Aortic stenosis (AS) is a progressive heart condition where the aortic valve, the main outflow valve of the heart, becomes narrowed and stiff. This narrowing restricts the flow of oxygen-rich blood from the heart’s main pumping chamber, the left ventricle, into the aorta and the rest of the body. To compensate, the heart must work harder, which leads to thickening of the heart muscle over time. Life expectancy with AS is highly variable, depending on the disease stage, severity, and whether the patient receives appropriate treatment.
The Natural Course of Untreated Aortic Stenosis
Aortic stenosis can remain asymptomatic for many years, but once the valve narrowing becomes severe and symptoms begin to appear, the prognosis without intervention rapidly deteriorates. The onset of symptoms is the traditional benchmark for estimating survival in untreated patients. Without valve replacement, the annual mortality rate for a person with severe AS is roughly 25%.
Life expectancy is directly tied to the specific symptom that first manifests. Patients who experience angina (chest pain) have an average survival of approximately three years without intervention. This chest pain signals that the heart muscle is not receiving enough blood supply to meet the increased demand from pumping against the narrowed valve.
Similarly, the onset of syncope (fainting episodes) also results in an average survival of about three years without treatment. Fainting often occurs during physical exertion because the heart cannot increase blood flow sufficiently to the brain. The most concerning symptom is the development of congestive heart failure, typically marked by shortness of breath or fatigue. Once heart failure symptoms appear, the average untreated survival time drops to 1.5 to 2 years. Intervention is strongly recommended immediately upon symptom development in severe cases due to this severe prognosis.
Assessing Severity and Individual Risk Factors
The severity of aortic stenosis is classified using imaging tests, primarily echocardiography, even before symptoms appear. Severe AS is defined by an Aortic Valve Area (AVA) of 1.0 square centimeter or less, and a Mean Gradient (MG)—the average pressure difference across the valve—of 40 millimeters of mercury (mmHg) or greater. The disease progresses through stages: “at-risk” (Stage A), progressive (Stage B), asymptomatic severe (Stage C), and finally, symptomatic severe disease (Stage D).

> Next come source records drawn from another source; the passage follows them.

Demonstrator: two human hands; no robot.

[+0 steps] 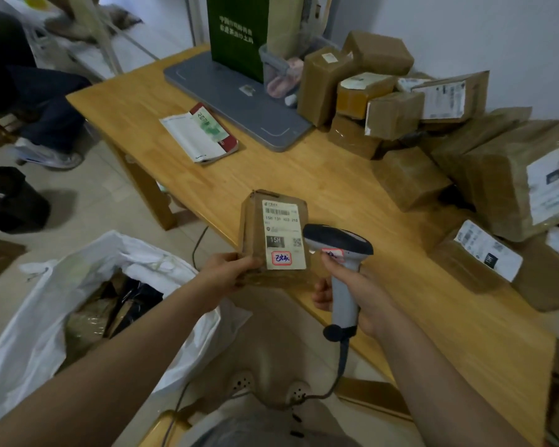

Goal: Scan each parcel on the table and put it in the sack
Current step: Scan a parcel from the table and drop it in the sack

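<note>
Parcels (410, 179) crowd the table (271, 175), some fill the sack (29, 333); left hand (226, 272) grips one parcel (255, 233), right hand (365, 298) the scanner (339, 250).

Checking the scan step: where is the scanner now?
Head view, lower centre: the right hand grips the scanner, its head beside the parcel in the left hand.

The white shipping label (284, 235) on the small brown cardboard parcel (255, 227) reads "15H 159 403 210" under a barcode. Lower down, "15H" stands white on black beside a QR code. The blue handwriting in its red-framed stamp is illegible. The red-framed sticker on the grey handheld barcode scanner (338, 243) is also illegible. The tall green panel (236, 30) bears white Chinese characters, too blurred to read.
</note>
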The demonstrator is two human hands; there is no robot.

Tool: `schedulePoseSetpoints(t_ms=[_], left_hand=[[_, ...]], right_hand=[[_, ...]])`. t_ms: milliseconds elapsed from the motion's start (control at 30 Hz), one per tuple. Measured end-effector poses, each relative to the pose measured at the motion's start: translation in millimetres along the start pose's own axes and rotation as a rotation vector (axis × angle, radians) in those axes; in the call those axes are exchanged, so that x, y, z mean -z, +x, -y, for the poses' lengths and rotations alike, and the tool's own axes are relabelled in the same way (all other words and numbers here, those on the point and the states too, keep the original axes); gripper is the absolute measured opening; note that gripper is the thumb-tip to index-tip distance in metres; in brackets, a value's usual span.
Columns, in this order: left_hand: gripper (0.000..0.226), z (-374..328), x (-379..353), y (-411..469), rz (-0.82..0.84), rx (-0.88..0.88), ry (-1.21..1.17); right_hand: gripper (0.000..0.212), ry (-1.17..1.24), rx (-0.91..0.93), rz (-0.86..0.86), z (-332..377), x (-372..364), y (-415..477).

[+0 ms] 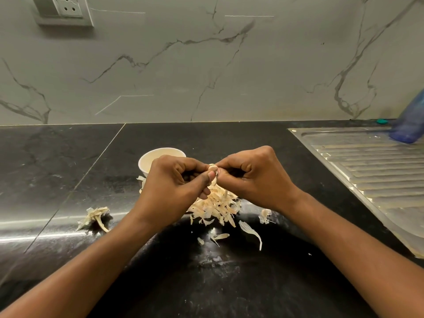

Individual patient risk factors significantly modify the overall outlook. Non-cardiac comorbidities, such as chronic kidney disease, coronary artery disease, and lung disease, negatively impact a patient’s prognosis. Advanced age is also a risk factor, as older patients naturally have a shorter life expectancy that must be factored into the survival estimate.
Furthermore, some patients present with “discordant grading,” where the AVA suggests severe disease but the pressure gradient is low. In these cases, physicians must use other tools, such as a CT scan to measure the aortic valve calcium score, to confirm the true severity and prognosis. Patients with these complex, low-flow patterns often have a worse prognosis than those with classic severe AS.
How Intervention Alters Life Expectancy
Aortic valve replacement (AVR), whether performed surgically (SAVR) or through a catheter-based procedure (TAVR), dramatically improves life expectancy. Successful treatment essentially removes the terminal prognosis associated with untreated severe AS. Survival then becomes dictated primarily by the patient’s age and co-existing medical conditions. Studies have shown that long-term survival following surgical AVR in elderly patients can be comparable to that of a matched general population for up to eight years post-procedure.
Specific data illustrates this improvement, with median survival times for patients undergoing SAVR varying significantly by age bracket:
- Patients aged 65 to 69 years have a median survival of approximately 15.1 years.
- Those aged 70 to 79 have a median survival of 10.6 years.
- Patients 80 years and older have a median survival of 6.3 years.
These figures demonstrate that successful intervention restores a significant number of life years compared to the untreated course. The long-term outlook is also influenced by the type of replacement valve chosen.
Mechanical Valves
Mechanical valves are known for their exceptional durability, often lasting the patient’s lifetime, but they require lifelong blood-thinning medication.
Bioprosthetic (Tissue) Valves
Bioprosthetic (tissue) valves, made from animal tissue, do not require continuous anticoagulation but have a limited lifespan, typically averaging around 15 years. Because tissue valves can deteriorate faster in younger patients, the need for a re-intervention later in life is a consideration for long-term life expectancy.